The Public Policy Defense Goes Nowhere

The court also dispatched the public policy argument. The exception under Bankruptcy Code § 1506 is extremely narrow, applying only in “exceptional circumstances” where a foreign action offends the “most fundamental policies of the United States.” No one identified fraud, bad faith, or misconduct in the Mexican proceeding. That alone made the defense a steep climb.

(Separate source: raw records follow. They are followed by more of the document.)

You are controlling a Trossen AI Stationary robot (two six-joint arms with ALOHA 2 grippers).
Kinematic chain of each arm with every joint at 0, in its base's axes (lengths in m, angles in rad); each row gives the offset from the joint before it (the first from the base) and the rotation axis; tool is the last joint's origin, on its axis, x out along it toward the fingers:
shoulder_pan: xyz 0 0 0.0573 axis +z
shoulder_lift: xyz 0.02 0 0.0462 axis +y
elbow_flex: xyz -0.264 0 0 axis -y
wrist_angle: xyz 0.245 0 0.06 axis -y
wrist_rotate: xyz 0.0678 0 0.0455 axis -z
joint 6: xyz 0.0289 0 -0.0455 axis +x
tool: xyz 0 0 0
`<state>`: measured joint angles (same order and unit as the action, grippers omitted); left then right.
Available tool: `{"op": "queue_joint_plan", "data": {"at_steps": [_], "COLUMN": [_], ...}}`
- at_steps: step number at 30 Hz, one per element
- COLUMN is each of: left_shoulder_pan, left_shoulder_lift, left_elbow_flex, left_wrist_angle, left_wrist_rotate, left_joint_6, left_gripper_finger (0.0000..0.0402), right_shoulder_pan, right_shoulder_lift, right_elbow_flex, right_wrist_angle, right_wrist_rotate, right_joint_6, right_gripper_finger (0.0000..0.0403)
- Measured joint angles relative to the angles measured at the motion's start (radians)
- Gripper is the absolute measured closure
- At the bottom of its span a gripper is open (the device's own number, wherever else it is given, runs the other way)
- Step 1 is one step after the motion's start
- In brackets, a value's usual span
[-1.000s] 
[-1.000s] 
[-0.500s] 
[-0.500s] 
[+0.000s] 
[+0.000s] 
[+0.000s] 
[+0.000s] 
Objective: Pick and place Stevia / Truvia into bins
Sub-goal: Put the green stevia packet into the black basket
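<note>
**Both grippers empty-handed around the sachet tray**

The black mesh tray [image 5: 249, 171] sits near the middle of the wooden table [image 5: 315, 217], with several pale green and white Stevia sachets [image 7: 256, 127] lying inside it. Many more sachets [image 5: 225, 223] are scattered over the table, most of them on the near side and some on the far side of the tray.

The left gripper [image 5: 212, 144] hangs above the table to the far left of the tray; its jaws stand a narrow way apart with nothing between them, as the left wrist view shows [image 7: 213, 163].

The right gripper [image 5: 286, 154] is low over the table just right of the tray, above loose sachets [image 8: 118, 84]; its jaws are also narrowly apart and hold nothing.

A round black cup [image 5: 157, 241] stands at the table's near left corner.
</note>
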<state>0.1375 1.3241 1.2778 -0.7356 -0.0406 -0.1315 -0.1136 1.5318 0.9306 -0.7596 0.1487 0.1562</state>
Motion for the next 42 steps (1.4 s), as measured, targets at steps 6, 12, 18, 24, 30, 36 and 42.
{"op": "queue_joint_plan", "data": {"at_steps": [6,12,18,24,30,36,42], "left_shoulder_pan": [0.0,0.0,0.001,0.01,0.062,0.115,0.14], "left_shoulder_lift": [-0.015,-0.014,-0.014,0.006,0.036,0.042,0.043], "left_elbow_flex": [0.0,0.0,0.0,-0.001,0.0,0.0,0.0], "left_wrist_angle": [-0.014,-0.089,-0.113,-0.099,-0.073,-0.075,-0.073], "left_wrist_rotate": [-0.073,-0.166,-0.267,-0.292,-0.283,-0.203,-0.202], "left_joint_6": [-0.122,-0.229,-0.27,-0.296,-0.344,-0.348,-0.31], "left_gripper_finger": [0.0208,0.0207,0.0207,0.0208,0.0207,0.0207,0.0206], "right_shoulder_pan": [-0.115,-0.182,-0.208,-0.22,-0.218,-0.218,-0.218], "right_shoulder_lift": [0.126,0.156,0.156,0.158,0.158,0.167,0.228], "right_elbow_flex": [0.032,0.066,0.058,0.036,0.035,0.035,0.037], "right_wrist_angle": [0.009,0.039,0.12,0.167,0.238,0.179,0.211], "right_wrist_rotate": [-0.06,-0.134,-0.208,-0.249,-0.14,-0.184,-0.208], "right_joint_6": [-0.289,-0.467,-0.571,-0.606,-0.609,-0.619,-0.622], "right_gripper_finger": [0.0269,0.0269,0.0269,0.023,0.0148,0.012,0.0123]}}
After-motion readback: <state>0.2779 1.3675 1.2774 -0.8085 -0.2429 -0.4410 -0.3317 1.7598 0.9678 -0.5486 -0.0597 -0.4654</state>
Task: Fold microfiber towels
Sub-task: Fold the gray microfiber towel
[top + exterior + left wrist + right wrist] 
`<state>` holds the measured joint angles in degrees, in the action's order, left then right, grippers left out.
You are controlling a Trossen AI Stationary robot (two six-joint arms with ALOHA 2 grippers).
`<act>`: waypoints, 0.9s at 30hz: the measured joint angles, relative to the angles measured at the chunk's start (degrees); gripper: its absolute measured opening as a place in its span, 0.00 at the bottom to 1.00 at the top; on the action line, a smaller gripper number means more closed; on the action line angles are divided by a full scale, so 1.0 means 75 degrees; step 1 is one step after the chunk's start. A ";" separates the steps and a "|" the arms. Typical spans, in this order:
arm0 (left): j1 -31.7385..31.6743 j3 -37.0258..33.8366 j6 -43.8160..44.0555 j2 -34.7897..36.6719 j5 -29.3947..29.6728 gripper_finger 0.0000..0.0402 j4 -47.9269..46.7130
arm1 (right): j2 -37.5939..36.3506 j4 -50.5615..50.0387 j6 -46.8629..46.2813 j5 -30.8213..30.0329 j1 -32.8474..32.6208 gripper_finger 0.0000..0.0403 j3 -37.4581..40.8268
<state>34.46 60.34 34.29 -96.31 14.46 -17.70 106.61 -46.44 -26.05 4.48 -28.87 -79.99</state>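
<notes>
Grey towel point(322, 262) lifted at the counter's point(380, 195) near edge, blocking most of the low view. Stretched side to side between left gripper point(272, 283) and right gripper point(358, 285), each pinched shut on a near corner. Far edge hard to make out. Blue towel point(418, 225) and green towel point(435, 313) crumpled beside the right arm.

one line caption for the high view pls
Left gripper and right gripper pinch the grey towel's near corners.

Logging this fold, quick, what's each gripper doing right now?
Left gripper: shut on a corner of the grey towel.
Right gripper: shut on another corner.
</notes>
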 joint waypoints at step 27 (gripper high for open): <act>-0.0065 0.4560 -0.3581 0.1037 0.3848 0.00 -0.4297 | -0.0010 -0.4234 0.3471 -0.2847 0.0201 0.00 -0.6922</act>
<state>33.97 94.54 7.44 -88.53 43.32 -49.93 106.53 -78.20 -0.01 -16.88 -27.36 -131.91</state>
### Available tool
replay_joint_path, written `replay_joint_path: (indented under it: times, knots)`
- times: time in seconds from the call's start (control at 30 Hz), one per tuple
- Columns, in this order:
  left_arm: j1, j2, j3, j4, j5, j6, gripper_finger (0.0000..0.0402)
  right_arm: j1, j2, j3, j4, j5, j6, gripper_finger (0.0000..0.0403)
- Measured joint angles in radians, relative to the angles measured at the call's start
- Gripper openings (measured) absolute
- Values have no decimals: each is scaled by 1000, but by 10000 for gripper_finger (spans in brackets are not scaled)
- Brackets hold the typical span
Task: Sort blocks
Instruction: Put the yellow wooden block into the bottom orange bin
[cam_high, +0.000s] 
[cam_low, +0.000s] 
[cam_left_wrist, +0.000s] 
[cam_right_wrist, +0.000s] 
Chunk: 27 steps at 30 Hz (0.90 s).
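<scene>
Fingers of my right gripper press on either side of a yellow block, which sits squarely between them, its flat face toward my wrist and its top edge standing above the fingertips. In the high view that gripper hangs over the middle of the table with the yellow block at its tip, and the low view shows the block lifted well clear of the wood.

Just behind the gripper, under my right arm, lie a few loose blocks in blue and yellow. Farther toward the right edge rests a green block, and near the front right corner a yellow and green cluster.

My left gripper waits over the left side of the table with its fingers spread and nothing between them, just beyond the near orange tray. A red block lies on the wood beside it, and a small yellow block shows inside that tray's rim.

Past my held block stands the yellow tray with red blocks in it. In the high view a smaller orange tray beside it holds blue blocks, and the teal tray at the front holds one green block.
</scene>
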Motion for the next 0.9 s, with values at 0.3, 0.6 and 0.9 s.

Moreover, the court said, a conflict between foreign law and US law, standing alone, isn’t enough to trigger the exception. And Purdue Pharma itself didn’t establish that nonconsensual third-party releases violate US public policy. The Supreme Court’s analysis was limited to statutory interpretation under Chapter 11, and it expressly acknowledged that Congress may authorize such releases as it has, for example, in Bankruptcy Code §524(g) for asbestos-related cases.

The court found the Mexican Concurso Proceeding procedurally sound, transparent, and equitable. Creditors received comprehensive protections: an independent examiner, personal notification to all known creditors, a formal claims reconciliation process with objection rights, public access to all proceedings and documents, a creditor vote with a 50% approval threshold, oversight by Mexico’s IFECOM (Federal Institute of Insolvency Specialists), an opportunity to be heard, and meaningful judicial review (including appeal rights that the DFC had in fact exercised).

The release itself was the product of arm’s-length negotiations and was approved by the Mexican Court only after a hearing set on five business days’ notice to all parties in interest.

The bottom line: US bankruptcy courts can give effect to foreign orders under Chapter 15 even when those orders contain relief, like nonconsensual third-party releases, that would be unavailable under domestic law. Refusing to recognize customary foreign restructuring tools would frustrate the very purpose for which Chapter 15 was designed.

Stated differently, Chapter 15 ≠ Chapter 11; it’s a different animal entirely, built for comity, not constraint. And when a foreign proceeding checks the boxes–fair process, creditor protections, judicial oversight– US courts are likely to respect it, as they should, even if the outcome wouldn’t fly domestically (see what I did there?).